Again, this is hardly surprising. Chesterton probably summed it up best when he said;
“It is terrible to contemplete how few politicians are hanged”
 
“It is terrible to contemplete how few politicians are hanged”

In America, has any politician ever been hanged? :eek:
 
I don’t mean to take away from the OP, but the principles of property, ownership, and the Western governmental processes (Republic or Democratic) were modeled most specifically on the philosophy of John Locke in The Second Treatise of Government, not Plato. I know this post is about Plato, but it is important to remember that although the Classical philosophers were revered by the Founding Fathers, and their ideals were definitely on their minds, they based their ideas of property, ownership, and government on Locke.
Then, as a student of history, you will surely give credit where it’s due and stipulate that Locke’s work was heavily informed by Samuel Rutherford. Rutherford, a Presbyterian theologian, published *Lex Rex *in 1644 and in doing so gave Locke a Judeo-Christian perspective on man and government. Locke promptly secularized it and sent it on its way to the likes of Jefferson, et.al.

constitution.org/sr/lexrex.htm

a priori,
an old earth, evolution guy
 
I know there has been considerable talk in this thread about the Republic of Plato versus Athenian democracy and the American system.

The differences are obvious, but there has been an evolution in the American republic away from government by aristocracy of the rich and cultured toward government by popular consensus. Remember that the polls were closed to blacks until the end of the Civil War, and to women until 1920. With the opening of those polls, more of a plebescite republic has developed, whereby politicians vote not so much on principle as on how they can get the most votes. For example, the Democrats, always searching for the biggest tent, have welcomed the pro-choice people, the feminists, the blacks, the hispanics, the everlastingly unemployed, etc. In effect, promises have been made (or paid) to secure the largest number of votes. Are we then moving increasingly away from Platonic or Jeffersonian republicanism of the philosopher-kings and back toward Athenian democracy of the type that both Plato and Jefferson despised?

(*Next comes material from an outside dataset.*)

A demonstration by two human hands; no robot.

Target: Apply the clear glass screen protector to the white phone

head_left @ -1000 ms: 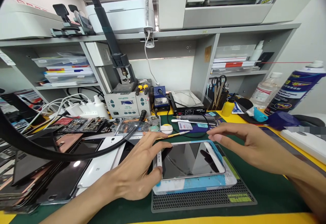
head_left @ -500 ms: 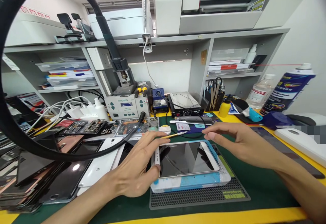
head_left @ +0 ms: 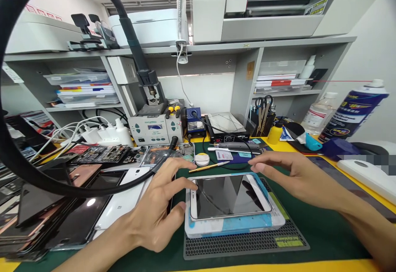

I’ll concede the caveat that Jefferson was nowhere near advocating the utopian rule of philosopher-kings that Plato imagined, but I do think he would be appalled at the likes of certain presidents, governors, senators, congressmen (judges too) that are bent on seizing the wealth of the nation for their own indiscriminate use, all the while pretending themselves to be philosopher kings and messiahs.